Credit: Back Off Scotland

Moves towards buffer zones in Scotland following anti-abortion protests

By Kimberley Mannion

The Glasgow Guardian speaks to students on both sides of the abortion debate on controversy surrounding recent protests.

Content warning: Discussion of abortion 

First Minister Nicola Sturgeon has committed to reviewing legislation over buffer zones, which would prohibit anti-abortion campaigners from demonstrating outside healthcare centres.

Pro-choice group Back Off Scotland, founded by students at the University of Edinburgh, met with Sturgeon on Monday 27 June as the debate continues in the Scottish Parliament over how best to tackle the issue of anti-abortion campaigners causing women accessing healthcare to feel intimidated.

Speaking at the meeting with Back Off, the First Minister said: “We wouldn’t tolerate this if it was about access to any other kind of healthcare”.

The most recent chapter in the debate over buffer zones began on Sunday 10 April, as over 100 demonstrators gathered outside the Queen Elizabeth University Hospital in Glasgow to protest the right to abortion.

Following this, doctors at the Queen Elizabeth signed a letter to Scottish Women’s Health Minister Maree Todd condemning recent anti-abortion protests outside the facility as harassment. 

The protests were organised by the group 40 Days for Life, which was founded in Texas in 2004 and describes itself as “the world’s largest grassroots movement to end abortion”.

The letter, drafted by Back Off, calls the protests intimidating and intentional of restricting women’s access to healthcare.

In the weeks and months which followed, a number of small protests have taken place outside Sandyford sexual health clinic, near the University of Glasgow.

A handful of men have been positioning themselves outside the centre, which offers a range of sexual and reproductive health services including rape crisis support, holding placards reading “abortion is murder, thou shalt not murder.” 

Video footage shows the demonstrators outside Sandyford shouting in the direction of people going in to use the clinic various insults and calling abortion “murder of innocent babies”.

Police attend the scene but cannot move the group on since what they are doing is currently within the law, despite patients reportedly being distressed and clinicians unable to consult on the side of the building due to the noise of the shouting. 

Activism on the topic exists at Glasgow University.

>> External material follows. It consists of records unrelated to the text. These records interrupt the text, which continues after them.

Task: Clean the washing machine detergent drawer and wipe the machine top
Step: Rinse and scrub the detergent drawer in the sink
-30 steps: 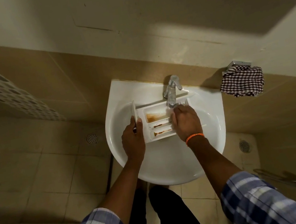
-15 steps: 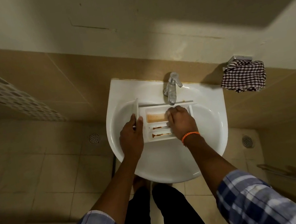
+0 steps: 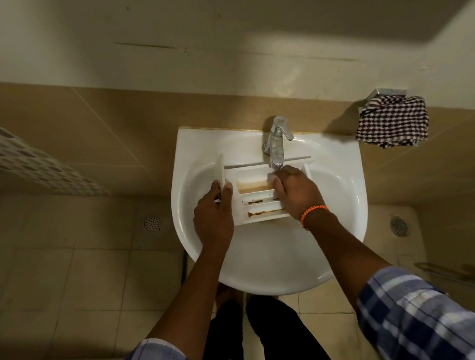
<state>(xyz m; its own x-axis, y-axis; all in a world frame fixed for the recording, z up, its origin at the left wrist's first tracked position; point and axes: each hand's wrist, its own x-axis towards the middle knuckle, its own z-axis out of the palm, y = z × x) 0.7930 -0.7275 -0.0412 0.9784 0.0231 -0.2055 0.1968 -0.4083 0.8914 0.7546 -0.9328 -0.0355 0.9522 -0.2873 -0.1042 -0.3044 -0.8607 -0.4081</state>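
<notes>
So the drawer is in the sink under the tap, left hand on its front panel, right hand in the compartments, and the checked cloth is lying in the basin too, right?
Not quite. The head view shows the checked cloth hanging on the wall holder to the right of the sink, not in the basin. The rest holds: detergent drawer under the tap, left hand at its front panel, right hand in the compartments.

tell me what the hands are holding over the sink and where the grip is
The left hand grips the detergent drawer at its front-panel end. The right hand rests on the drawer's opposite end under the tap; whether it grips cannot be told.
</notes>
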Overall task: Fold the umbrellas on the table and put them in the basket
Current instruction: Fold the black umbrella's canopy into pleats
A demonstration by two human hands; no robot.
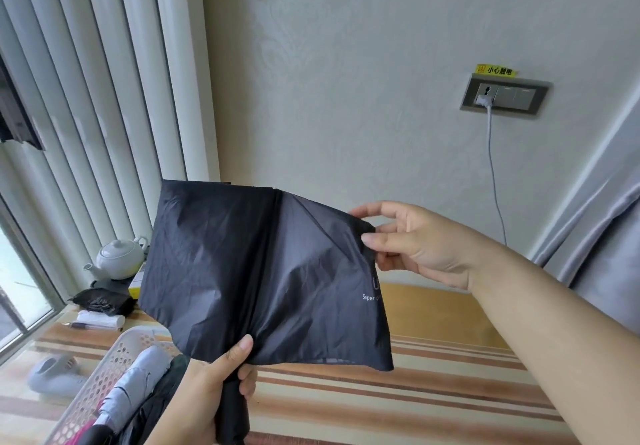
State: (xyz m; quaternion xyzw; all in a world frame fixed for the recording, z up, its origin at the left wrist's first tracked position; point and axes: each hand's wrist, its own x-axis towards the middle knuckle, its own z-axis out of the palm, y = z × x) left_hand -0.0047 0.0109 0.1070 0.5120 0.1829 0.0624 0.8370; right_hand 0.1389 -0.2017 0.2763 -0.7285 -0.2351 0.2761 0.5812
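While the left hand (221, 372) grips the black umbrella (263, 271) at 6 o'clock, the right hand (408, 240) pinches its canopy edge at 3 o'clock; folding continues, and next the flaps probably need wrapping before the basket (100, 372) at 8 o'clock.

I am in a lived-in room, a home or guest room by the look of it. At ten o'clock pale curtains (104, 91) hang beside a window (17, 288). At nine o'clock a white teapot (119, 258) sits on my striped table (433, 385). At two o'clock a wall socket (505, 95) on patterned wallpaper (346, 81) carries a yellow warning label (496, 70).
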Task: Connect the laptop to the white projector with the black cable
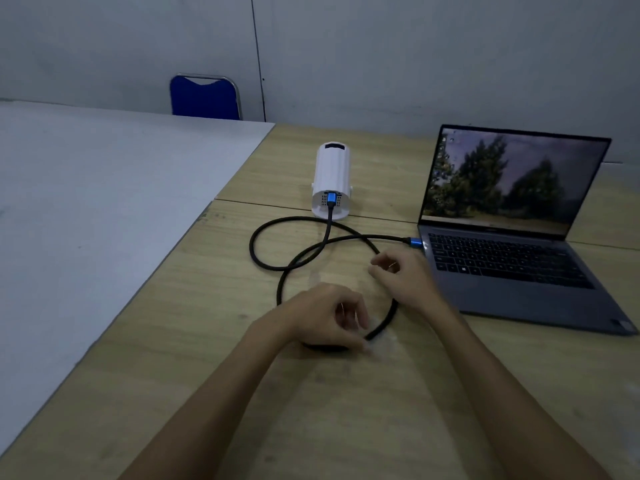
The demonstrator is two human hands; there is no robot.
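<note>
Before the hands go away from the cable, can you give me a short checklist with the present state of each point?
1. Blue plug seated in white projector: ok.
2. Other blue plug at the laptop left edge: looks inserted, full seating cannot tell.
3. Black cable slack, lying in loops: ok.
4. Laptop screen on: ok.
5. Left hand clear of cable: not ok, it rests over the loop.
6. Right hand holding anything: cannot tell.

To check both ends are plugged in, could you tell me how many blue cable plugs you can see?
2: one blue plug in the near end of the white projector, one at the laptop's left edge.
</note>
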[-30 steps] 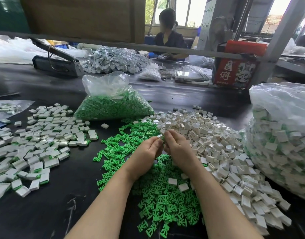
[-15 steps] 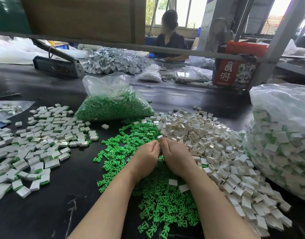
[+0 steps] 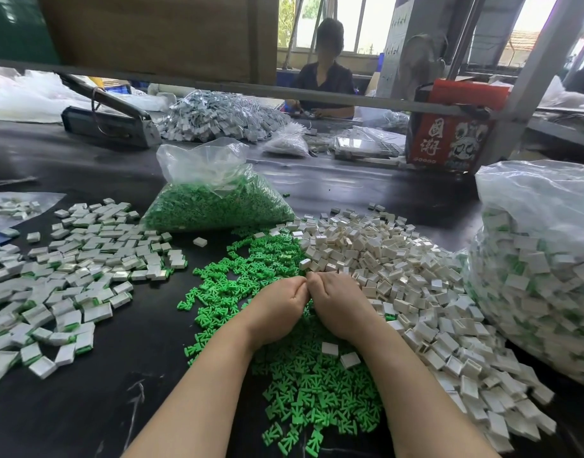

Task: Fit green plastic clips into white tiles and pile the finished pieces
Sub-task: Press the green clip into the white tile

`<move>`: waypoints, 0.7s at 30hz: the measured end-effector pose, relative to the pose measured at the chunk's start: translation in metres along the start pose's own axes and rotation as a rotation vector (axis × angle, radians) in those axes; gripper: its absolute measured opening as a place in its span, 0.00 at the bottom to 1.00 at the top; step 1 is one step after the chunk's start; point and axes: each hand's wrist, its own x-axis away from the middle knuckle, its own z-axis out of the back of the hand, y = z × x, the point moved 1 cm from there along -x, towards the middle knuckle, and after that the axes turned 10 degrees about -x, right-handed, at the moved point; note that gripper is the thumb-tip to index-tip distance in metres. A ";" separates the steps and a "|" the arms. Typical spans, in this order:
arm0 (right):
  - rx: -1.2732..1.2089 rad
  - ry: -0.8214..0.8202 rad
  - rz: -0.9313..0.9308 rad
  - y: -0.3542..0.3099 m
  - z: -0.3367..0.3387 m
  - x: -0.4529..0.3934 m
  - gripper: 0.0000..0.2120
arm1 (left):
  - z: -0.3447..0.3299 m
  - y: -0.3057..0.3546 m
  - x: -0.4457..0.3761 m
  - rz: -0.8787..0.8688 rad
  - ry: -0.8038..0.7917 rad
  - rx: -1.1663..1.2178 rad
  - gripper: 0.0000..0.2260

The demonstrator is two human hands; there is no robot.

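Both hands meet knuckle to knuckle over the loose green clips (image 3: 303,385), left hand (image 3: 279,307) and right hand (image 3: 341,304) curled tight, whatever they pinch hidden, white tiles (image 3: 399,276) heaped just beside

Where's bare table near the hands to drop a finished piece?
Bare table: strip between finished pieces and loose green clips, widening along the near edge left of the left hand. Also beyond the clip bag. Crowded: right of the right hand, white tiles run to the large bag.
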 end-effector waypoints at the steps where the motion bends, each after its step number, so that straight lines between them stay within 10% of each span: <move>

A small group of anti-abortion demonstrators gathered on University Avenue at the beginning of the year, holding a board with images of a foetus at various stages of development to protest abortion.

Leaflets were also distributed around campus from the Centre for Bio-Ethical Reform UK intending to prompt discussion on the topic of abortion, again with images of prenatal development and statistics on the number of abortions carried out in the UK. 

The leaflet features a quote from William Wilberforce in 1791 saying: “you can choose to look the other way, but you can never again say you did not know”.

The on campus group Glasgow Students for Life (GSL), told The Glasgow Guardian: “GSL are absolutely pro the bodily autonomy of every single human person, who has the right to do what they wish with their body. 

“However if, scientifically, a pregnancy includes the body of a fetus within the body of a woman, then an abortion cannot be considered a woman’s choice which is inconsequential to anyone else, but rather her choice to have an abortion removes the bodily autonomy and choice of another human being, denying them of their basic right to life.”

Commenting specifically on the recent protests and subsequent letter from doctors, GSL said: “we would ask why people coming from a ‘pro choice’ stance are against women choosing to approach pro-life vigils for help? 40 Days For Life has and continues to provide various means of support for women and families who choose to approach their vigils. If this is a woman’s choice to seek out this support through her own free will, then we cannot understand why doctors would be against this.”

The Glasgow Guardian also spoke to Glasgow Students for Choice (GSC), who spoke strongly against the regularity of anti-abortion protests and the barriers which still exist to abortion for many. 

GSC told The Glasgow Guardian: “We have been working with Back Off Scotland to call out the Scottish Government for diverting conversation about enacting buffer zones onto local councils. This is not good enough – it creates a postcode lottery which means that safe abortion access is dependent on the region you live in. 

“We urgently need national legislation to enforce 150 metre buffer zones. You can do your bit to help right now by signing Back Off Scotland’s petition and writing to your local MSP to demand action.”